Aeroporto de Barcelona

A proposta consta do Documento de Regulação Aeroportuária (Dora) da Aena, apresentado ontem, no Congresso dos Deputados de Espanha, na Comissão do Fomento, pelo ministro da pasta, Iñigo de la Serna.

A proposta da gestora aeroportuária pública espanhola prevê um investimento anual superior a 529 milhões de euros, dos quais 437 milhões afectos a operações reguladas, cujo montante máximo está limitado por lei a 450 milhões de euros.
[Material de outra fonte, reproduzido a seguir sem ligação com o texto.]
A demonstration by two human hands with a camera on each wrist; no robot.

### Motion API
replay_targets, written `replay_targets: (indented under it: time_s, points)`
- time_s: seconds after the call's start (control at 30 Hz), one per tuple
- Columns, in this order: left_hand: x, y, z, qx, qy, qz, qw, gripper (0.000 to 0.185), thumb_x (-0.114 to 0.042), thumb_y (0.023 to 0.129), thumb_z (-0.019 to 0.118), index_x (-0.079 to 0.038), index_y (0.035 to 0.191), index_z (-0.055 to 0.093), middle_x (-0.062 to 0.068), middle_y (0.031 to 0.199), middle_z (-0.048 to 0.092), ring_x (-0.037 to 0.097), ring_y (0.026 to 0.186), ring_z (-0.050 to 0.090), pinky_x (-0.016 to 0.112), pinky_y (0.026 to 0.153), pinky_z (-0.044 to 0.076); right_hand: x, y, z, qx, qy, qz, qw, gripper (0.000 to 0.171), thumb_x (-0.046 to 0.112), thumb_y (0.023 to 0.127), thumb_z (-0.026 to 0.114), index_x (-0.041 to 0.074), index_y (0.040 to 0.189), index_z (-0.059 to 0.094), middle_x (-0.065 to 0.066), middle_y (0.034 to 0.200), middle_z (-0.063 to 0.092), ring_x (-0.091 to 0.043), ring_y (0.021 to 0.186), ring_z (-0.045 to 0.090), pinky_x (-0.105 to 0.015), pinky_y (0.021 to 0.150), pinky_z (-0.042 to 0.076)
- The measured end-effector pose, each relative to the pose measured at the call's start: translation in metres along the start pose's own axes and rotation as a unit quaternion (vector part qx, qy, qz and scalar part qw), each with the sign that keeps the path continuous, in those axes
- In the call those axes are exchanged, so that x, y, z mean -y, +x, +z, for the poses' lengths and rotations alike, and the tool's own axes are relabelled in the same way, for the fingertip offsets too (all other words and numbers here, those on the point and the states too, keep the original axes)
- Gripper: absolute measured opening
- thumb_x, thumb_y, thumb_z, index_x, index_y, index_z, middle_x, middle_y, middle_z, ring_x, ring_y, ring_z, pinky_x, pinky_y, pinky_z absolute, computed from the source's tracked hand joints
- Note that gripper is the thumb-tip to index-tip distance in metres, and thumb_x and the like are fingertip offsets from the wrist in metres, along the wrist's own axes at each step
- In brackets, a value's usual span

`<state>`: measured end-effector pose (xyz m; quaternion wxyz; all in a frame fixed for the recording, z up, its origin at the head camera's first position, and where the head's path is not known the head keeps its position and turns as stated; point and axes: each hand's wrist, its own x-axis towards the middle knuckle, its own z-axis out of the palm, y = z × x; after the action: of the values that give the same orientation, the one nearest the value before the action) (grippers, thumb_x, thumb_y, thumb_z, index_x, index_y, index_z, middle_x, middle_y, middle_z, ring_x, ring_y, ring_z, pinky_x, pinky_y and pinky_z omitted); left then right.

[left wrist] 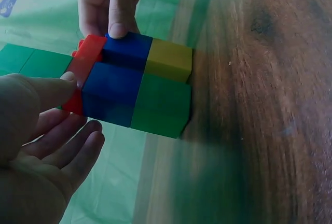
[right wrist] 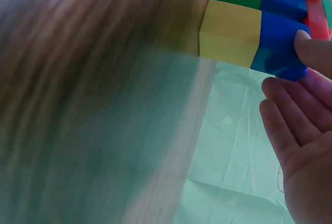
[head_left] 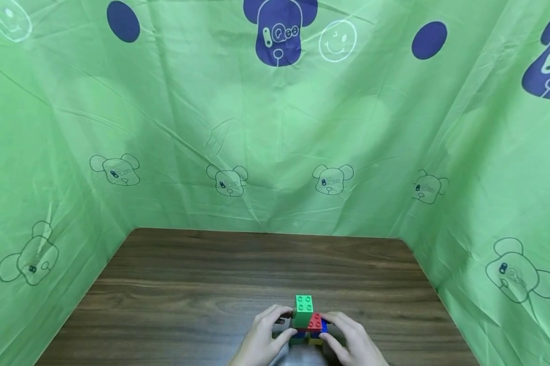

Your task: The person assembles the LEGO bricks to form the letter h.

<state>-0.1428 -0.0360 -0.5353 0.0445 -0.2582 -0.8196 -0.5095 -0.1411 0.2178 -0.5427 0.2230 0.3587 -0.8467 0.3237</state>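
Observation:
A small toy-brick stack stands on the table in front of me. Two columns form its lower part: a green brick [left wrist: 162, 105] under a blue one [left wrist: 111, 92], and a yellow brick [right wrist: 231, 32] under another blue brick [right wrist: 282, 42]. A red brick [head_left: 315, 322] bridges them, with green bricks [head_left: 304, 311] rising on its left side. My left hand [head_left: 263, 338] pinches the red brick from the left, thumb in front, some fingertips hidden behind. From the right, my right hand [head_left: 353, 339] grips the blue brick above the yellow one, its thumb on the near face.
The brown wood-grain table [head_left: 201, 295] extends behind and to both sides of the stack. Green printed cloth [head_left: 275, 137] encloses it at the back, left and right.

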Motion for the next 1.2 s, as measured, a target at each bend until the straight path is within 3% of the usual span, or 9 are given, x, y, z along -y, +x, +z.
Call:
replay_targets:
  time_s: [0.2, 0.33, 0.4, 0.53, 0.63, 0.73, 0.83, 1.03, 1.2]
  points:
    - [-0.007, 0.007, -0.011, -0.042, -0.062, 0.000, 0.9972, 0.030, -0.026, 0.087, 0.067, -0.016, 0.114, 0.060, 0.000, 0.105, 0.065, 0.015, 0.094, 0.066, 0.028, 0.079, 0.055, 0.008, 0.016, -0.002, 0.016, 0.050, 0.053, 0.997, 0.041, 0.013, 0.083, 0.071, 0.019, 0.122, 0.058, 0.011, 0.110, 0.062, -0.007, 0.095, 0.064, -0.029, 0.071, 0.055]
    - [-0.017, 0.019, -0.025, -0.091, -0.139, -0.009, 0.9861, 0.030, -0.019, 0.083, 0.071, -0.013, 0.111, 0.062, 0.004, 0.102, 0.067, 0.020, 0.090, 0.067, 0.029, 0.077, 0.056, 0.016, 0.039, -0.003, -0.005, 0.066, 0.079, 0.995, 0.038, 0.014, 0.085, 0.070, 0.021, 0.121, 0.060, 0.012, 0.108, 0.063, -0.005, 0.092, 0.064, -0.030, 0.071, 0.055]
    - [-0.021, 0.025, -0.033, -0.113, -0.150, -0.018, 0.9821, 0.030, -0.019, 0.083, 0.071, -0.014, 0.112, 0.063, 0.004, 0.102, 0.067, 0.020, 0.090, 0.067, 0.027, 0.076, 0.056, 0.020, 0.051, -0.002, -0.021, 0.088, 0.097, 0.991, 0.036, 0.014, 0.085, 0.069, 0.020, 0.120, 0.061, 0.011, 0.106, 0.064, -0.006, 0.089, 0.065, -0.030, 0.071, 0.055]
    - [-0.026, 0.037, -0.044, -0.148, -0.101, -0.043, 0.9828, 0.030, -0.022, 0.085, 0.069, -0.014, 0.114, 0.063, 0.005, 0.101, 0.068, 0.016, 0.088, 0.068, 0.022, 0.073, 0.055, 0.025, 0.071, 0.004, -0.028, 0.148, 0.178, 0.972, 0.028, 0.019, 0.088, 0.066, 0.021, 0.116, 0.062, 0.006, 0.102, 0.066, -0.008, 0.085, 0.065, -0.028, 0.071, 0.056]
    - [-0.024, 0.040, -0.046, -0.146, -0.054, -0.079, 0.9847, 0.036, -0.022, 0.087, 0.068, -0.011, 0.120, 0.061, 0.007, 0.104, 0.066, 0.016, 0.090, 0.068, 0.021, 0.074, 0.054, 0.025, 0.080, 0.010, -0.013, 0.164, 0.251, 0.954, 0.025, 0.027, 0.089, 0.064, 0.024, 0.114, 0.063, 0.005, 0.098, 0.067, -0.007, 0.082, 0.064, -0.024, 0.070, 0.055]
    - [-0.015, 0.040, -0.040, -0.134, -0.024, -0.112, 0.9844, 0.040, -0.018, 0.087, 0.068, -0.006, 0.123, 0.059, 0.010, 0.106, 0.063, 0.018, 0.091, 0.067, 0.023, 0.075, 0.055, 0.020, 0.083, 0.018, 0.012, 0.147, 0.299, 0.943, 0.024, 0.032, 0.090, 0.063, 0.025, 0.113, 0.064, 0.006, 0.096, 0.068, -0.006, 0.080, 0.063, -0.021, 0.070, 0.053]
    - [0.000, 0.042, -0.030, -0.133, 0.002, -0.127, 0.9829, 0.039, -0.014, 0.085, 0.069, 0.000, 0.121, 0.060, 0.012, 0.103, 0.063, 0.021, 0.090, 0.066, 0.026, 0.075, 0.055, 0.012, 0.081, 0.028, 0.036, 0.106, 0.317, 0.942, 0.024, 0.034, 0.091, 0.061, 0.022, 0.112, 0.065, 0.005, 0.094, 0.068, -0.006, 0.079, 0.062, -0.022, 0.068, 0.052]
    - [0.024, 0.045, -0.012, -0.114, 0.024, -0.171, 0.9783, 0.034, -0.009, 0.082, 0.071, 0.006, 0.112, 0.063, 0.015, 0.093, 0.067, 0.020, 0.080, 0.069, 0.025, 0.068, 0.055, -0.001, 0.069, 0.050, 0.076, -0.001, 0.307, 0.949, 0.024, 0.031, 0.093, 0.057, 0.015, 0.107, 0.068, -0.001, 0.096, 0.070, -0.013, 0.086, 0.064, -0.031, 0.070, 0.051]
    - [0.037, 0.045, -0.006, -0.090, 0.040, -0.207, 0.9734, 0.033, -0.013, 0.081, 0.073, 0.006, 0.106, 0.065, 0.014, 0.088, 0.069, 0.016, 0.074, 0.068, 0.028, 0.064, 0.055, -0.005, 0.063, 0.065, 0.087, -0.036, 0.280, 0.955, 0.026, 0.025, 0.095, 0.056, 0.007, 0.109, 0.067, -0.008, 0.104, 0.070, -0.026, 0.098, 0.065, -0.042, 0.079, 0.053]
O ministro Iñigo de la Serna salientou que o Dora prevê penalizações em caso de atrasos na execução dos investimentos que forem considerados estratégicos. Além disso, o documento incentiva a eficiência dos serviços aeroportuários e garante um equilíbrio entre custos e receitas.

Na Comissão do Fomento foi ainda abordado o tema de um possível reforço do capital privado na companhia pública. O ministro do Fomento espanhol garantiu que “o governo não tem nenhuma intenção de aumentar o grau de privatização da Aena”.

Iñigo de la Serna assegurou, além disso, que as taxas aeroportuárias em Espanha não irão aumentar até 2025. Pelo contrário, tudo indica que já este ano baixarão, em linha com a recomendação da autoridade da Concorrência.